I have never sat in a theater before where the entire audience was breathing right along with the performer. And then she took our breath away, collectively, all of us in it together. I honestly surrender objectivity. I have known Liza since she was 16 years old, I have watched her epic saga unfold and lived through every chapter. But I have not lost my perception. When I say she rises from the flames to soar again, I’m not kidding. I love her courage, her talent, her solid respect for the traditions of the business with which she was raised.
Her parents were two of the most brilliant people on the planet. Her godfather was Ira Gershwin. Her godmother was Kay Thompson. It’s in the genes, man. And she’s all we’ve got left of an endangered species.
At the Palace, Liza is not leasing space. Liza owns the stage. Call it a comeback. I call it a fucking resurrection.

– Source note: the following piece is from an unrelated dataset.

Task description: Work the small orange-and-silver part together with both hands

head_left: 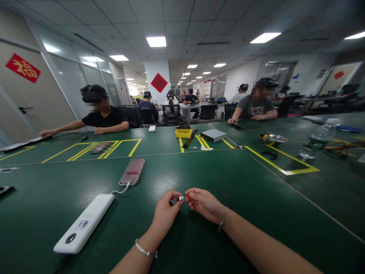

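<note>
Straight ahead of the two hands, bare dark-green table mat [222, 179], wide open up to the far seam. Left side's tighter: a long white plastic power bank [84, 224] lies slantwise near the left hand [167, 211], its white cable [121, 190] curling up to a flat phone [132, 171] just beyond. Right of the right hand [203, 203], open run to the yellow tape lines [268, 161]. Yellow plastic bin [183, 133], flat grey box [213, 135], steel bowl [272, 137] and clear plastic bottle [318, 139] sit well apart.

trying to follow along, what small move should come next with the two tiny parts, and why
Probably ease the two parts together: the left hand pinches a small silver part, the right hand a small orange part, and they almost meet above the green table.
</note>
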The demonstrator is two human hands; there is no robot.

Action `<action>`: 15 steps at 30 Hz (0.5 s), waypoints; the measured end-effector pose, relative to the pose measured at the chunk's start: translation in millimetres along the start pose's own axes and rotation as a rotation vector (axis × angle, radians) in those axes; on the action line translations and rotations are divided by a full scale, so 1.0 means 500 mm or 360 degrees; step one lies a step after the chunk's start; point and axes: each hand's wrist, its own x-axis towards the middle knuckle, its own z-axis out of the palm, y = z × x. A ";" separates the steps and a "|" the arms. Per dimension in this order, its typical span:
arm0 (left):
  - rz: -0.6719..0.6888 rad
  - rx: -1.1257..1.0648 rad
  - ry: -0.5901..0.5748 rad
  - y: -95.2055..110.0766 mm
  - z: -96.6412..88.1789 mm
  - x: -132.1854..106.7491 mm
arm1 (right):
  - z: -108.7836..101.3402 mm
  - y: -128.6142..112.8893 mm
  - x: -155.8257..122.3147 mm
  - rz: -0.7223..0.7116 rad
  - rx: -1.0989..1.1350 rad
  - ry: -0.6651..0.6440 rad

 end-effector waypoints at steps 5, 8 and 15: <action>0.0030 0.0064 0.0044 0.004 0.002 -0.002 | 0.001 0.008 0.003 -0.0068 -0.0029 0.0038; 0.0073 0.0116 0.0048 0.008 0.002 -0.004 | 0.000 0.013 0.005 -0.0094 -0.0023 0.0052; 0.0090 0.0127 -0.0016 0.003 -0.001 -0.006 | 0.003 0.011 0.003 -0.0091 0.0009 0.0110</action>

Get to Know Anna and the King
At the movies, the year-end siege is upon us. Anna and the King with Jodie Foster is the kind of movie they used to make when I was a kid. In fact, they made it twice-first as Anna and the King of Siam with Irene Dunne and Rex Harrison in 1946, then as The King and I , the musical version by Rodgers and Hammerstein in 1956 with Deborah Kerr and Yul Brynner.
The story never seems to age, but since Jodie Foster does everything else but sing, I can only wonder what she’d sound like with Marni Nixon’s voice.
Hers is a tougher, more modern slant on prim Victorian schoolteacher-widow Anna Leonowens. Dispatched to Siam in 1862 to tutor King Mongkut and his 58 children and introduce them to Western culture, Mrs. Anna stayed long enough in this bizarre world to change the course of history of Thailand. As any tourist knows, her schoolroom still stands amid the golden temples and wats in Bangkok, and her son grew up to build the Oriental Hotel.
According to this film, Anna fell in love with the king, but he already had 26 wives. There are limits to what a respectable Victorian prude is willing to stamp in her passport visa.
Ms. Foster is perfect casting for a woman of strong ideas and opinions, standing up for her independence, opposing slavery and cruelty, and promoting freedom and fairness. And her co-star, Chow Yun-Fat, is a surprisingly decent, humane king. Strutting less than Yul Brynner and barking less than Rex Harrison, he turns out to be a wiser foe and more compassionate ruler, as well as a loving father and rugged chick magnet. It doesn’t take long for Ms. Foster to soften his stubborn will, calm his terrible temper and turn him gooey inside.
Filmed among the exotic palaces and verdant gardens of a still-mysterious land, it re-creates the rituals, pageants and elephant caravans of Anna’s time, but it’s still the basic story of a courageous foreigner who tames and humanizes a barbaric king. Although the famous Rodgers & Hammerstein song cues are all here, it’s more than just a nonmusical King and I . Director Andy Tennant expands the actual diaries kept by Anna to include political unrest, war with Burmese rebels, the king’s court conflicts with his villainous military adviser, the murder of his brother, the death of his favorite child by cholera and some excitingly staged war footage. A nice chunk of time still goes to the subplot about Tuptim, one of the king’s unhappy concubines whose love for another man leads to her own tragic death. Nice, too, to see the lovely and gifted Ling Bai back on screen in the role.
Beautifully photographed by Caleb Des-chanel, Anna and the King is a new spin on a popular and ageless story that is lush, lavish and completely captivating. An instant classic.